───── AVAILABLE DATA ─────

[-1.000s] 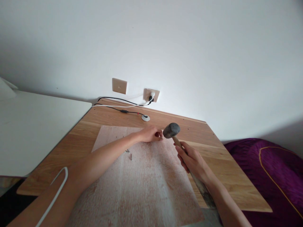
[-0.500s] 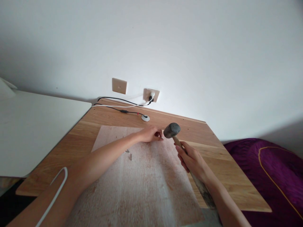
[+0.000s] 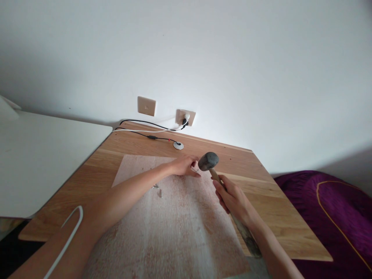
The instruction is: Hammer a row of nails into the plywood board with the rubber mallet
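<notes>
Right hand (image 3: 232, 199) grips mallet (image 3: 208, 161); left hand (image 3: 183, 166) pinches tiny item (image 3: 194, 169) beside head; metal bits (image 3: 158, 190), cables (image 3: 145, 133) nearby.

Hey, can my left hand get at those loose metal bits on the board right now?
Probably: nothing covers the metal bits, which lie on the board right beside that forearm. But the left hand is busy pinching a small item beside the hammer.

Bare forearms right up the frame — left hand (image 3: 183, 166) and right hand (image 3: 232, 198) bare too — slim, long-fingered.
</notes>
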`<action>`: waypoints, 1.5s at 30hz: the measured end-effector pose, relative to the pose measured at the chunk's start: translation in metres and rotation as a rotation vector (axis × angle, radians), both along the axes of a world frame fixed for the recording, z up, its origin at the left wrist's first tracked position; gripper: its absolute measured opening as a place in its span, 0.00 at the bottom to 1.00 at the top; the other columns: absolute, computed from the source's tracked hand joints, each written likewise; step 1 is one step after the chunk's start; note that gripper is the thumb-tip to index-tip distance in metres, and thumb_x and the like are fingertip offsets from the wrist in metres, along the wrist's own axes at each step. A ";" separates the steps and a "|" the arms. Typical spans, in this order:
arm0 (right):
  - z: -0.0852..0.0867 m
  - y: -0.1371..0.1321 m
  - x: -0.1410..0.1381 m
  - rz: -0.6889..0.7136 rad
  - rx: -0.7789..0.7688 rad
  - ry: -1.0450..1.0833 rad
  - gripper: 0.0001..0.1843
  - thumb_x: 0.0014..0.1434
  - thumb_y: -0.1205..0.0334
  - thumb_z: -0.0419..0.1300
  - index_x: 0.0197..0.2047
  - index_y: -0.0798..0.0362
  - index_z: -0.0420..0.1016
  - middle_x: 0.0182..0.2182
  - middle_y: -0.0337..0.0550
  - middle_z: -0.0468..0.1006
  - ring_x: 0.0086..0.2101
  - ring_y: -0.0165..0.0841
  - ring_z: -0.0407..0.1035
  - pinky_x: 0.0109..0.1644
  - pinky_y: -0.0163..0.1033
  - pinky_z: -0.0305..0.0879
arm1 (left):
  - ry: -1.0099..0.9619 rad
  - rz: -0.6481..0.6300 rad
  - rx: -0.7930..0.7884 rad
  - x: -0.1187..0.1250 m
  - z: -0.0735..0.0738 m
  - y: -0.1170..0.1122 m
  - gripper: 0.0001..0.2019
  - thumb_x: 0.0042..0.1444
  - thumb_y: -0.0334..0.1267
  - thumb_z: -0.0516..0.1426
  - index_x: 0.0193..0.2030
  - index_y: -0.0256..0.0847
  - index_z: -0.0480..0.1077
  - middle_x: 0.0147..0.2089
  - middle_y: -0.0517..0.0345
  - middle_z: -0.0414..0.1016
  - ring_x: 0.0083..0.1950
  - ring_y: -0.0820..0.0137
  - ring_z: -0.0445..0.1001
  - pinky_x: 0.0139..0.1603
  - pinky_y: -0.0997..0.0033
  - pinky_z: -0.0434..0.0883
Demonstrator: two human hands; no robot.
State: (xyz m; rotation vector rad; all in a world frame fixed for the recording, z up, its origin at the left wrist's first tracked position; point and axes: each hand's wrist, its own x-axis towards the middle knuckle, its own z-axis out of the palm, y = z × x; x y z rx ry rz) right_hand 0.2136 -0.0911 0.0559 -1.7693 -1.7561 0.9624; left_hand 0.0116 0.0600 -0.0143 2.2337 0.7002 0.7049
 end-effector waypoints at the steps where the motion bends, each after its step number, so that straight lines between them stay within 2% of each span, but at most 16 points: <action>1: -0.001 0.000 -0.001 0.014 -0.014 -0.022 0.20 0.66 0.40 0.50 0.41 0.49 0.66 0.20 0.29 0.67 0.14 0.27 0.63 0.14 0.31 0.58 | -0.003 0.004 0.002 0.000 0.000 0.000 0.19 0.47 0.44 0.73 0.42 0.38 0.76 0.34 0.61 0.74 0.33 0.69 0.70 0.34 0.72 0.62; 6: -0.006 -0.001 -0.006 0.014 0.015 -0.068 0.20 0.67 0.40 0.48 0.41 0.49 0.66 0.18 0.29 0.67 0.14 0.28 0.64 0.15 0.32 0.60 | 0.010 -0.004 0.024 0.001 -0.001 0.000 0.19 0.48 0.45 0.73 0.42 0.39 0.75 0.36 0.58 0.75 0.36 0.67 0.71 0.36 0.71 0.63; 10: -0.007 -0.003 -0.007 0.025 0.016 -0.065 0.20 0.68 0.40 0.48 0.42 0.48 0.65 0.19 0.29 0.68 0.14 0.29 0.64 0.15 0.33 0.60 | 0.007 -0.031 0.017 -0.001 0.001 -0.001 0.24 0.46 0.48 0.73 0.47 0.39 0.76 0.39 0.57 0.76 0.37 0.66 0.72 0.37 0.70 0.65; 15: -0.017 -0.012 -0.003 -0.021 0.067 -0.078 0.19 0.69 0.41 0.47 0.39 0.47 0.65 0.18 0.30 0.68 0.15 0.30 0.65 0.18 0.33 0.60 | 0.109 -0.061 0.023 -0.001 0.015 -0.003 0.29 0.44 0.51 0.74 0.50 0.40 0.77 0.42 0.55 0.78 0.41 0.64 0.74 0.39 0.70 0.65; 18: -0.027 -0.018 0.000 -0.079 0.049 -0.069 0.22 0.69 0.39 0.46 0.42 0.47 0.67 0.17 0.30 0.68 0.13 0.31 0.64 0.17 0.34 0.58 | 0.188 -0.078 -0.039 -0.009 0.029 -0.003 0.34 0.46 0.54 0.73 0.57 0.38 0.74 0.45 0.51 0.79 0.42 0.64 0.76 0.40 0.70 0.67; 20: -0.032 -0.022 0.002 -0.082 0.043 -0.090 0.22 0.69 0.39 0.46 0.45 0.48 0.68 0.18 0.32 0.70 0.15 0.34 0.67 0.19 0.36 0.60 | 0.217 -0.063 -0.051 -0.024 0.042 -0.005 0.35 0.50 0.55 0.71 0.59 0.36 0.73 0.46 0.49 0.78 0.44 0.63 0.76 0.42 0.70 0.68; 23: -0.039 -0.026 0.003 -0.063 0.123 -0.166 0.21 0.70 0.44 0.46 0.47 0.50 0.71 0.22 0.40 0.76 0.23 0.41 0.75 0.29 0.41 0.65 | 0.263 -0.102 0.012 -0.060 0.064 -0.015 0.24 0.56 0.49 0.67 0.55 0.39 0.76 0.45 0.52 0.78 0.44 0.66 0.76 0.45 0.72 0.67; 27: -0.046 -0.028 0.003 -0.047 0.200 -0.214 0.22 0.72 0.46 0.45 0.53 0.51 0.72 0.37 0.52 0.84 0.37 0.48 0.80 0.39 0.44 0.67 | 0.385 -0.015 0.035 -0.123 0.083 -0.042 0.16 0.61 0.47 0.62 0.53 0.44 0.77 0.47 0.55 0.77 0.46 0.66 0.77 0.48 0.72 0.67; 29: -0.048 -0.027 0.004 -0.060 0.180 -0.216 0.23 0.72 0.46 0.45 0.54 0.51 0.72 0.37 0.53 0.85 0.39 0.49 0.81 0.39 0.44 0.68 | 0.449 0.036 0.012 -0.153 0.082 -0.057 0.18 0.59 0.48 0.64 0.54 0.47 0.76 0.50 0.56 0.76 0.50 0.64 0.76 0.51 0.71 0.68; 31: -0.050 -0.025 0.006 -0.065 0.157 -0.209 0.24 0.71 0.45 0.43 0.51 0.52 0.72 0.33 0.51 0.84 0.35 0.48 0.81 0.37 0.44 0.67 | 0.505 0.066 -0.021 -0.176 0.077 -0.070 0.26 0.52 0.50 0.68 0.57 0.47 0.75 0.54 0.54 0.75 0.52 0.61 0.76 0.52 0.70 0.69; 34: -0.052 -0.022 0.008 -0.053 0.167 -0.191 0.23 0.70 0.46 0.43 0.49 0.52 0.72 0.28 0.47 0.82 0.31 0.46 0.80 0.35 0.42 0.66 | 0.547 0.071 -0.096 -0.194 0.065 -0.083 0.34 0.50 0.50 0.70 0.64 0.48 0.72 0.57 0.52 0.73 0.46 0.63 0.77 0.47 0.70 0.71; 38: -0.054 -0.022 0.008 -0.065 0.189 -0.194 0.23 0.70 0.46 0.44 0.49 0.51 0.73 0.28 0.47 0.83 0.31 0.46 0.81 0.34 0.42 0.67 | 0.519 0.075 -0.170 -0.185 0.058 -0.090 0.33 0.53 0.48 0.68 0.66 0.46 0.70 0.56 0.52 0.71 0.39 0.68 0.76 0.41 0.71 0.71; 42: -0.053 -0.024 0.008 -0.083 0.194 -0.199 0.24 0.71 0.46 0.44 0.52 0.52 0.73 0.31 0.49 0.84 0.35 0.48 0.82 0.37 0.43 0.68 | 0.475 0.010 -0.214 -0.165 0.058 -0.093 0.24 0.53 0.45 0.68 0.56 0.43 0.74 0.52 0.53 0.71 0.37 0.69 0.76 0.38 0.71 0.70; 45: -0.052 -0.024 0.007 -0.072 0.167 -0.171 0.24 0.72 0.46 0.43 0.53 0.52 0.73 0.33 0.50 0.84 0.37 0.48 0.82 0.38 0.43 0.68 | 0.453 0.013 -0.226 -0.153 0.058 -0.099 0.17 0.53 0.41 0.67 0.49 0.42 0.75 0.49 0.55 0.72 0.36 0.69 0.75 0.38 0.71 0.70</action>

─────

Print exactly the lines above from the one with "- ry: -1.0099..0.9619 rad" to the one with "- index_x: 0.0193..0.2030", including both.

SOLUTION TO THE PROBLEM |
  - ry: -1.0099..0.9619 rad
  - rz: -0.6481..0.6300 rad
  - rx: -0.7930..0.7884 rad
  - x: -0.1187..0.1250 m
  - z: -0.0735..0.0738 m
  - y: -0.1170..0.1122 m
  - gripper: 0.0001..0.2019
  - thumb_x: 0.0042..0.1444
  - thumb_y: -0.0334..0.1267
  - thumb_z: -0.0516..0.1426
  - index_x: 0.0193..0.2030

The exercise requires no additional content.